Hello!
I'm reading through a logistic regression book and using R to replicate
the results. Although my question is not directly related to this, it's
the context I discovered it in, so here we go.
Consider these data:
interco <- structure(list(white = c(1, 1, 0, 0), male = c(1, 0, 1, 0),
yes = c(43, 26, 29, 22), no = c(134, 149, 23, 36), total = c(177, 175,
52, 58)), .Names = c("white", "male", "yes",
"no", "total"), row.names =
c(NA, -4L), class = "data.frame")
We can use logistic regression to analyze this table, using glm's syntax
for successes/failures described on the top of page 191 in MASS 4th
edition.
summary(glm(as.matrix(interco[c("yes", "no")]) ~ white +
male,
data = interco, family = binomial))
The output prints out, no problem!
Now, another data set, note the identifying feature of this one is that
it contains a column with the same name as the object (i.e.,
"working")
working <- structure(list(france = c(1, 1, 1, 1, 0, 0, 0, 0), manual =
c(1, 1, 0, 0, 1, 1, 0, 0), famanual = c(1, 0, 1, 0, 1, 0, 1, 0), total =
c(107, 65, 66, 171, 87, 65, 85, 148), working = c(85, 44, 24, 17, 24,
22, 1, 6), no = c(22, 21, 42, 154, 63, 43, 84, 142)), .Names =
c("france", "manual", "famanual",
"total", "working", "no"), row.names =
c(NA, -8L), class = "data.frame")
summary(glm(as.matrix(working[c("working", "no")]) ~ france
+ manual +
famanual, data = working, family = binomial))
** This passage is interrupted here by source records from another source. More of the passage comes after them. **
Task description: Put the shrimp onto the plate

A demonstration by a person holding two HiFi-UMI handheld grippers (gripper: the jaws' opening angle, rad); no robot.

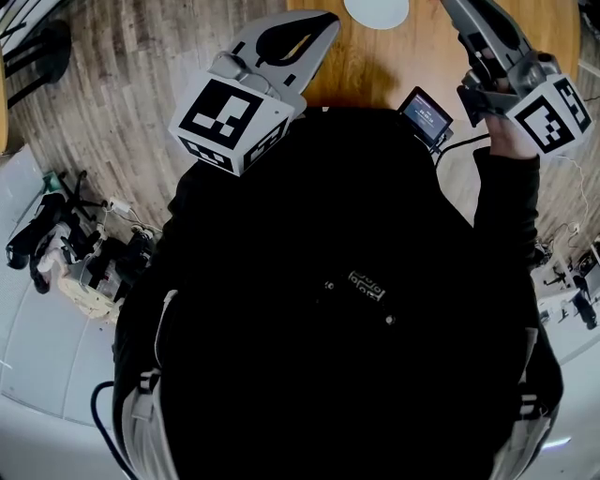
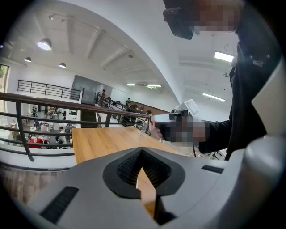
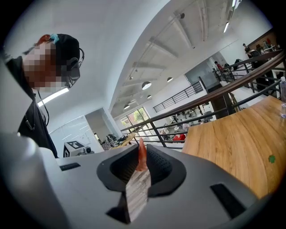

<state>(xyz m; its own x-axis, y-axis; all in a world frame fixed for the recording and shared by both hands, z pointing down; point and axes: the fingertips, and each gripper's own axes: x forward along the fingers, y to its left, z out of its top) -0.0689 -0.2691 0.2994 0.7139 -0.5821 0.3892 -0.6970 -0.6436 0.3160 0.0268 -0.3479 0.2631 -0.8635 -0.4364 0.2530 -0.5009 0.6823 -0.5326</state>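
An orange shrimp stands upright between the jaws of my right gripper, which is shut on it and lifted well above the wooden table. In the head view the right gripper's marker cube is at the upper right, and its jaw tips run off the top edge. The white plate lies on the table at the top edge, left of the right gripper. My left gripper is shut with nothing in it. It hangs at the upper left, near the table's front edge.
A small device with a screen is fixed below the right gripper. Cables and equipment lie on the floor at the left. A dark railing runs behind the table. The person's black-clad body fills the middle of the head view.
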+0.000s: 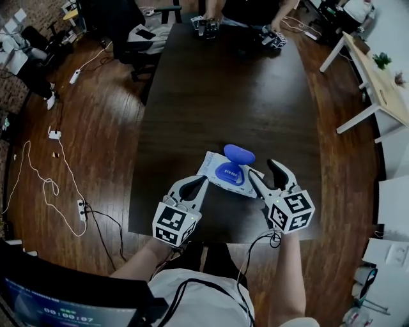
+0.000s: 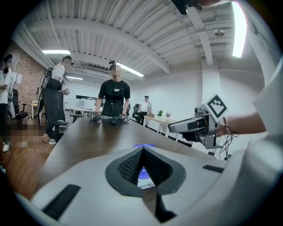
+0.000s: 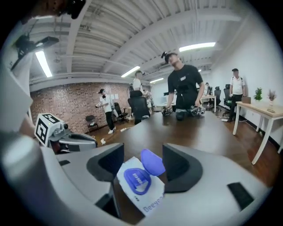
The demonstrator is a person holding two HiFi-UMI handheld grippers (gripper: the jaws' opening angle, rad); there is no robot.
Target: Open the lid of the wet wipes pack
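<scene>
1. Wet wipes pack (image 1: pixel 228 174): lies flat on the dark table (image 1: pixel 223 96), near the edge closest to the person. It sits between the tips of the 2 grippers.
2. Lid (image 1: pixel 239 154): blue, already flipped open, standing up at the pack's far side. The blue oval ring of the opening is exposed on the white top face.
3. Left gripper (image 1: pixel 204 180): clenched, jaws meeting tip to tip.
   - Its own view shows nothing clamped between the pads. A slice of the pack shows through the diamond-shaped gap behind the tips.
   - In the head view the tip sits at the pack's near-left edge. Whether it touches cannot be told.
4. Right gripper (image 1: pixel 261 169): released, jaws well apart.
   - In its own view the pack and the raised lid show between and below the jaws. Neither pad is on them.
5. Both grippers point toward the table's far end, tilted somewhat downward. The marker cubes face the head camera.
6. Far end of the table: a person in a dark top (image 1: pixel 249 9) stands with both hands on the tabletop.
7. Wooden floor (image 1: pixel 96 128) left of the table: white cables (image 1: pixel 38 185) and a power strip (image 1: pixel 82 209).
</scene>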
Error in model.frame.default(formula = as.matrix(working[c("working",
:
variable lengths differ (found for 'france')
Well, this error goes away simply by renaming the "working" variable
in
the data.frame "working" to something else. I found the
"eval" line in
model.frame that's throwing the error, but I'm still confused as to why.
I'm sure it's not a bug, but could someone point to a thread or offer
some gentle advice on what's happening? I think it's related to:
test <- data.frame(name1 = 1:5, name2 = 6:10, test = 11:15)
eval(expression(test[c("name1", "name2")]))
eval(expression(interco[c("name1", "test")]))
Thanks!
--Erik